Go over the listing below line by line, and return each one holding the string "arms".

- [Given records]:
____
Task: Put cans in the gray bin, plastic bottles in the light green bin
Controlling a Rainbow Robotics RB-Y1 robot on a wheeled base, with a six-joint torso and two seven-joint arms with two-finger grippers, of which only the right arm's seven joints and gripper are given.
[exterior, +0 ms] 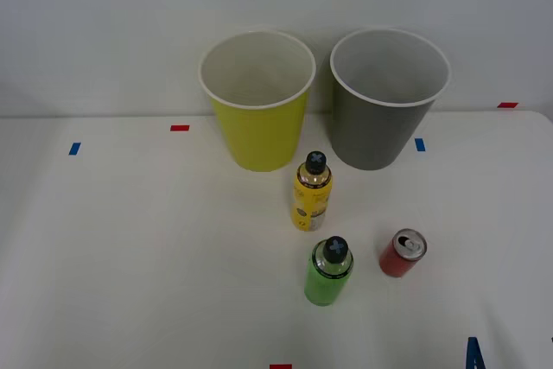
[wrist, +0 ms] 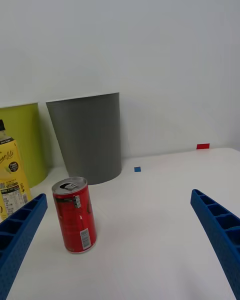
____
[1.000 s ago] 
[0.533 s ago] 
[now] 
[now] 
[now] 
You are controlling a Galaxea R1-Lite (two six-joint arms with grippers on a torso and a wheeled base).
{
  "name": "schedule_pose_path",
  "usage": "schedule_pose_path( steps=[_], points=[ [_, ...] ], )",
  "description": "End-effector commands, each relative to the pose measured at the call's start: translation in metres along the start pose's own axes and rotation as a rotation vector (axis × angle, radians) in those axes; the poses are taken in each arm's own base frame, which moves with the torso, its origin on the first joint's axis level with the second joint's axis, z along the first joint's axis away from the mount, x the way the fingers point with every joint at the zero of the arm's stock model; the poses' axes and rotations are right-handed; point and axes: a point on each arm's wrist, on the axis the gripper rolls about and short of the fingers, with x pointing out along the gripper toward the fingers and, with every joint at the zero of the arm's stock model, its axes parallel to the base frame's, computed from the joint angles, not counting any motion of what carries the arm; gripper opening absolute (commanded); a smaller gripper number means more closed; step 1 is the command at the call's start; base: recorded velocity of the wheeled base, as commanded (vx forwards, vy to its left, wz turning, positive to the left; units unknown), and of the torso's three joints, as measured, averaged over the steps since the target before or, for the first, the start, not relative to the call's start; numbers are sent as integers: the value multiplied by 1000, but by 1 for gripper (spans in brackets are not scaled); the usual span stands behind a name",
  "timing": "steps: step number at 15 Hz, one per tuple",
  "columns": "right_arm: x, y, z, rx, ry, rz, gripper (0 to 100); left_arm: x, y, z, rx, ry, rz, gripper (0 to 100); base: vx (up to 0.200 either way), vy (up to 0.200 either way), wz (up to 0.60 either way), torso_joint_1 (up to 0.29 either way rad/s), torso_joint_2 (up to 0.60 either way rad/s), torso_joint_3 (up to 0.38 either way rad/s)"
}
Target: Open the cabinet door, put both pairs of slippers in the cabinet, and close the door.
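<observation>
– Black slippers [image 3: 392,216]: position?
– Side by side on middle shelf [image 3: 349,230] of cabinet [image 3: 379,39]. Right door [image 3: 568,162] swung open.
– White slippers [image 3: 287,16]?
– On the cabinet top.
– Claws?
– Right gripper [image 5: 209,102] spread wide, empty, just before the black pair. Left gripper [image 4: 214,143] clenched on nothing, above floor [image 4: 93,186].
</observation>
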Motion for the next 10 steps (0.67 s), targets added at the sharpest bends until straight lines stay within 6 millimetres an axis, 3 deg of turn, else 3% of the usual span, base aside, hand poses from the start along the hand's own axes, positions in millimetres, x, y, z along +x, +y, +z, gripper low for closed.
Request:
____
- [Reply]:
Controlling a Rainbow Robotics RB-Y1 robot on a wheeled base, with a six-joint torso and two seven-joint arms with two-finger grippers, of which only the right arm's seven joints and gripper are given.
You are controlling a Galaxea R1-Lite (two six-joint arms with grippers on a torso and a wheeled base).

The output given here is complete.